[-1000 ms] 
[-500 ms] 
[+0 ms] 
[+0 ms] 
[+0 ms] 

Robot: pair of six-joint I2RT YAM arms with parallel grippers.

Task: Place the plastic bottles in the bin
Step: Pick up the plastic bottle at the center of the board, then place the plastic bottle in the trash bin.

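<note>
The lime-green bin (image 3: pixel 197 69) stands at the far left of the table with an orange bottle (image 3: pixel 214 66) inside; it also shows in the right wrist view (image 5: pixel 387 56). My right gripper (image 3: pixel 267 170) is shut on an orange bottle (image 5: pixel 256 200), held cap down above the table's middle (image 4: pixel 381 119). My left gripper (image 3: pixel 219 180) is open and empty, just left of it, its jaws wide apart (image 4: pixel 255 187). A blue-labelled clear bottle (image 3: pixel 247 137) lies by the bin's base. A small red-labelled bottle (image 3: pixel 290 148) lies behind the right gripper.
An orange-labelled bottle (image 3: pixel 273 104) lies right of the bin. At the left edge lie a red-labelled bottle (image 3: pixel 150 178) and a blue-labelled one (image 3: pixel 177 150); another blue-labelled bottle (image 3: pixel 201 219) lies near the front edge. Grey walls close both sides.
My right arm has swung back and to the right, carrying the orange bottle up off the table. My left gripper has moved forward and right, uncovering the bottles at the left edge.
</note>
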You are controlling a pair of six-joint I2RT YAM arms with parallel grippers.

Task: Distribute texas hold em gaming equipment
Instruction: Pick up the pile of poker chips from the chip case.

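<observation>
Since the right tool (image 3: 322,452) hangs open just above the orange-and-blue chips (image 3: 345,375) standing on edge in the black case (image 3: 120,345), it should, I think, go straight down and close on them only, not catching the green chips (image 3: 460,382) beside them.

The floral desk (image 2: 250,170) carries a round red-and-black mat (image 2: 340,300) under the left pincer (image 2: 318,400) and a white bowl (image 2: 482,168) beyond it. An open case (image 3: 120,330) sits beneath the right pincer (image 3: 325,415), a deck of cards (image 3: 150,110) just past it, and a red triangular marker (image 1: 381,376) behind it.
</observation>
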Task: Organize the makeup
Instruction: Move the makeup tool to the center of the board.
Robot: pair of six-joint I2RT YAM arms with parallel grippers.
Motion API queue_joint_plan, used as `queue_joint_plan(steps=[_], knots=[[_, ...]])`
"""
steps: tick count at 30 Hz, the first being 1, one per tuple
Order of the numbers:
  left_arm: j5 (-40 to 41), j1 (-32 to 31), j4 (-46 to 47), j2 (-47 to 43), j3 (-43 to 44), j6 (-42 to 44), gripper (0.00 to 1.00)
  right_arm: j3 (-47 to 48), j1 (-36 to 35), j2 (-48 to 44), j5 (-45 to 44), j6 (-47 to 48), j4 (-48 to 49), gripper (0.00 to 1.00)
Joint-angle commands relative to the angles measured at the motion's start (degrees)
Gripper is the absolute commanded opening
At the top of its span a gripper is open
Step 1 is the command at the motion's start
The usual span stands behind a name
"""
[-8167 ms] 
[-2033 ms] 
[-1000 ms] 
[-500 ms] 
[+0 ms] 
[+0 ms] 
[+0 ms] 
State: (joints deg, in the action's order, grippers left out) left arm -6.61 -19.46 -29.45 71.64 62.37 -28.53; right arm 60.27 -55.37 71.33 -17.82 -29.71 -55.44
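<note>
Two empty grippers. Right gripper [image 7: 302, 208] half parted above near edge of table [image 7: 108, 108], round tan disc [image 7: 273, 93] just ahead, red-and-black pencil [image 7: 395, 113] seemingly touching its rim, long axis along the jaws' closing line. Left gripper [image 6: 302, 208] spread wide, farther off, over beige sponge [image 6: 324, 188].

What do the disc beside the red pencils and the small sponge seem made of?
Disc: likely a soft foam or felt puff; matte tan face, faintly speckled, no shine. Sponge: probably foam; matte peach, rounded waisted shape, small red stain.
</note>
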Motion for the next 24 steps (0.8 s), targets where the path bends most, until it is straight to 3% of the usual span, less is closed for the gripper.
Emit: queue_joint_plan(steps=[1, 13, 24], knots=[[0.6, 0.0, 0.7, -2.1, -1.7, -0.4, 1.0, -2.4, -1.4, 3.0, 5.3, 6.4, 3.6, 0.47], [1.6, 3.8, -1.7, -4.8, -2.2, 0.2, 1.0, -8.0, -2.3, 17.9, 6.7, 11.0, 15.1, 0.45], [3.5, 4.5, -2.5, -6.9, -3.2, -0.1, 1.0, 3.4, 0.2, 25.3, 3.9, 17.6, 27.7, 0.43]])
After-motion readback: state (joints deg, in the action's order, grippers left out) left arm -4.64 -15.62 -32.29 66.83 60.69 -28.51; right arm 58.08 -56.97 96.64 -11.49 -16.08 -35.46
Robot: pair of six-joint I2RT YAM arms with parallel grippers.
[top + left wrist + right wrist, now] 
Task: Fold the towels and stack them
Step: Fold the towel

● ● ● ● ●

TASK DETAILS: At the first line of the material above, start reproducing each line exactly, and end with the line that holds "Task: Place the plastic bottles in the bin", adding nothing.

THE COMPLETED TASK:
[-1000 ms] 
[-500 ms] 
[+0 ms] 
[+0 ms] 
[+0 ms] 

Robot: pair of six-joint I2RT YAM arms with parallel grippers.

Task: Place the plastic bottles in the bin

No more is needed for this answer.